> Your instructions: All the lines below need to be transcribed exactly. Pictures get left out.

Input data section start

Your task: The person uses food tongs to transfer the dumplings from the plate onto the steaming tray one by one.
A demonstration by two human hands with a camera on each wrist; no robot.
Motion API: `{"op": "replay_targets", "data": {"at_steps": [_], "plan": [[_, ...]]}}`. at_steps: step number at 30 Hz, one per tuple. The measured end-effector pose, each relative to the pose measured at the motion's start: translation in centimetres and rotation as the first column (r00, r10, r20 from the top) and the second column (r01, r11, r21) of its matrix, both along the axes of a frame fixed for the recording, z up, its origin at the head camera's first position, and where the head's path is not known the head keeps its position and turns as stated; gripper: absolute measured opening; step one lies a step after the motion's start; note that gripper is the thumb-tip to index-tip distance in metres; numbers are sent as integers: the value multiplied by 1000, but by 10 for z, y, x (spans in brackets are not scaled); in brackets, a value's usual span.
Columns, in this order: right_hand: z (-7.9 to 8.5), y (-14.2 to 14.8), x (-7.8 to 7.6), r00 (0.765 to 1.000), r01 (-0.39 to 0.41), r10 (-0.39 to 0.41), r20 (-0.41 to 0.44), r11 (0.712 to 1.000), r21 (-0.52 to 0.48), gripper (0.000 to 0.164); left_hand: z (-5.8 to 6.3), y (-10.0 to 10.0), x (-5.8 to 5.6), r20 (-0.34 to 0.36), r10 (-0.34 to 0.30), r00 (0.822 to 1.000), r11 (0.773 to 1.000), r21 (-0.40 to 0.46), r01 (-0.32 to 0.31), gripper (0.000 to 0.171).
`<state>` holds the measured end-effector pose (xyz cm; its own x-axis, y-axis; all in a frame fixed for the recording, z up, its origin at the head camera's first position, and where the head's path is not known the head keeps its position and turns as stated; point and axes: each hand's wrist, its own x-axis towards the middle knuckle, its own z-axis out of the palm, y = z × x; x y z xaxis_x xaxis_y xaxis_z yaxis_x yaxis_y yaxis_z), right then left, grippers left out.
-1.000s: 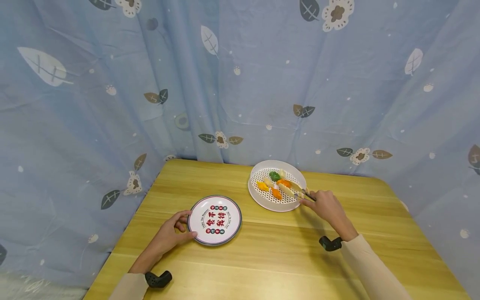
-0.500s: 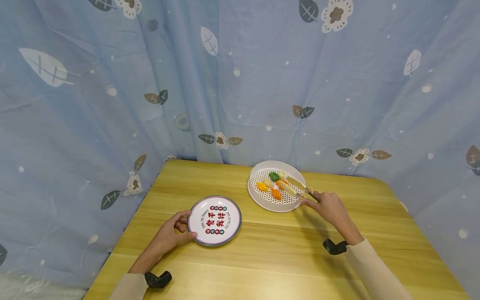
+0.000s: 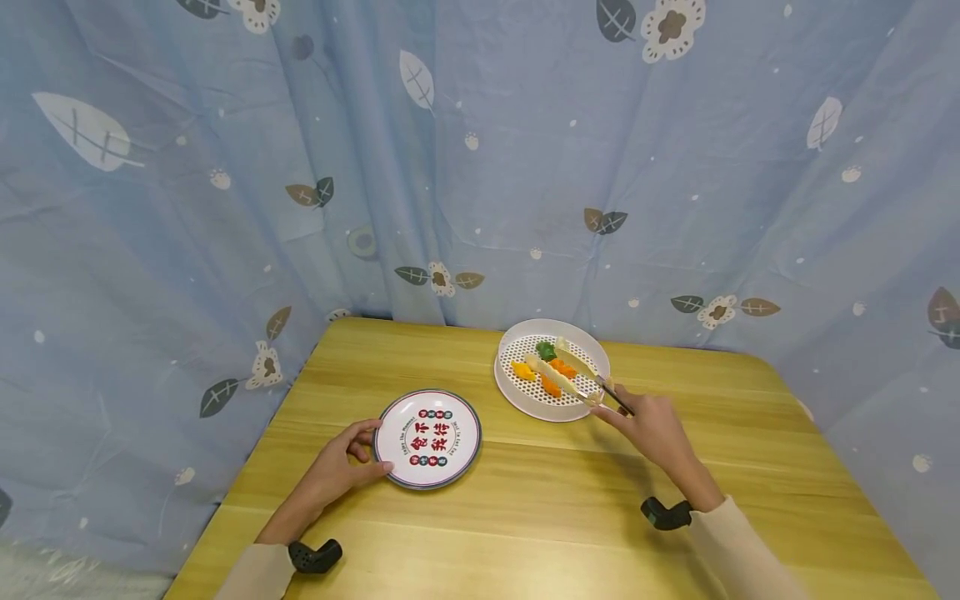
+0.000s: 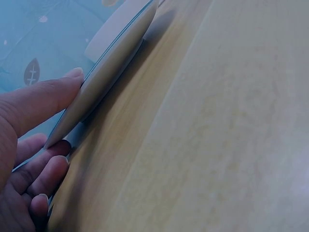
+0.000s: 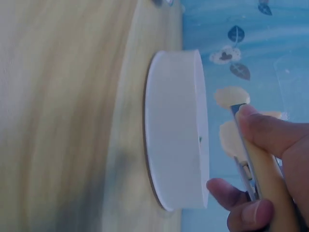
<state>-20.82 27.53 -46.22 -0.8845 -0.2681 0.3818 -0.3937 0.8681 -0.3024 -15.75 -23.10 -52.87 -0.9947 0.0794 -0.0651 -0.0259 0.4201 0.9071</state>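
In the head view, the left hand (image 3: 339, 467) holds the near left edge of a white plate (image 3: 465, 433) with red characters. Its thumb presses the rim, and the left wrist view has fingers beneath the plate's edge (image 4: 113, 67). The right hand (image 3: 651, 423) grips a pair of tongs (image 3: 557, 376) with pale tips, spread apart over a round white steamer tray (image 3: 551, 412) with holes. In the tray lie small dumpling-like pieces: a green piece (image 3: 546, 351), a yellow piece (image 3: 522, 372), orange pieces (image 3: 551, 387) and pale pieces, partly covered by the tongs.
Plate and tray stand on a wooden table (image 3: 540, 533), the tray near the back edge. A blue patterned curtain (image 3: 510, 167) hangs behind and beside the table. Black wrist cameras (image 3: 666, 514) sit on both wrists.
The tongs have lifted off the orange piece, opened wider, and shifted left across the tray towards the pale piece. The left hand and plate have stayed in place.
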Motion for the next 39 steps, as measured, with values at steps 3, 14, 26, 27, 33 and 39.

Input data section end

> Task output:
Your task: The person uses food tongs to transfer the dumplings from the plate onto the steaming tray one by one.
A demonstration by two human hands with a camera on each wrist; no robot.
Motion API: `{"op": "replay_targets", "data": {"at_steps": [_], "plan": [[_, ...]]}}`. at_steps: step number at 30 Hz, one per tuple. The measured end-effector pose, each relative to the pose measured at the motion's start: translation in centimetres and rotation as the first column (r00, r10, r20 from the top) and the second column (r01, r11, r21) of its matrix, both along the axes of a frame fixed for the recording, z up, its origin at the head camera's first position, and where the head's path is not known the head keeps its position and turns as stated; gripper: absolute measured opening; step one lies a step after the motion's start; note that gripper is the thumb-tip to index-tip distance in metres; numbers are sent as integers: the value multiplied by 1000, but by 10 for z, y, x (spans in brackets are not scaled); in brackets, a value's usual span.
Columns, in this order: right_hand: z (-7.9 to 8.5), y (-14.2 to 14.8), x (-7.8 to 7.6), r00 (0.765 to 1.000), r01 (-0.39 to 0.41), r10 (-0.39 to 0.41), r20 (-0.41 to 0.44), r11 (0.712 to 1.000), r21 (-0.52 to 0.48), gripper (0.000 to 0.164); left_hand: z (-5.8 to 6.3), y (-10.0 to 10.0), x (-5.8 to 5.6), r20 (-0.34 to 0.36), r10 (-0.34 to 0.30), r00 (0.822 to 1.000), r11 (0.773 to 1.000), r21 (-0.40 to 0.46), r01 (-0.32 to 0.31), gripper (0.000 to 0.171).
`<state>` holds the measured end-effector pose (xyz cm; its own x-axis, y-axis; all in a frame fixed for the recording, z up, its origin at the head camera's first position, and where the head's path is not known the head keeps its position and turns as stated; point and axes: each hand's wrist, its own x-axis towards the middle knuckle, its own z-axis out of the palm, y = z × x; x y z xaxis_x xaxis_y xaxis_z yaxis_x yaxis_y yaxis_z), right then left, grippers left out.
-1.000s: 
-0.500s: 
+0.000s: 
+0.000s: 
+0.000s: 
<state>-20.82 27.53 -46.22 -0.8845 -0.2681 0.3818 -0.3937 0.8681 -0.3024 -15.75 -23.10 -52.87 -0.9947 0.0794 -0.0651 -0.0259 0.4201 0.9071</state>
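In the head view, the left hand (image 3: 339, 467) holds the near left edge of a white plate (image 3: 465, 433) with red characters. Its thumb presses the rim, and the left wrist view has fingers beneath the plate's edge (image 4: 113, 67). The right hand (image 3: 651, 423) grips a pair of tongs (image 3: 557, 376) with pale tips, spread apart over a round white steamer tray (image 3: 551, 412) with holes. In the tray lie small dumpling-like pieces: a green piece (image 3: 546, 351), a yellow piece (image 3: 522, 372), orange pieces (image 3: 551, 387) and pale pieces, partly covered by the tongs.
Plate and tray stand on a wooden table (image 3: 540, 533), the tray near the back edge. A blue patterned curtain (image 3: 510, 167) hangs behind and beside the table. Black wrist cameras (image 3: 666, 514) sit on both wrists.
The tongs have lifted off the orange piece, opened wider, and shifted left across the tray towards the pale piece. The left hand and plate have stayed in place.
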Motion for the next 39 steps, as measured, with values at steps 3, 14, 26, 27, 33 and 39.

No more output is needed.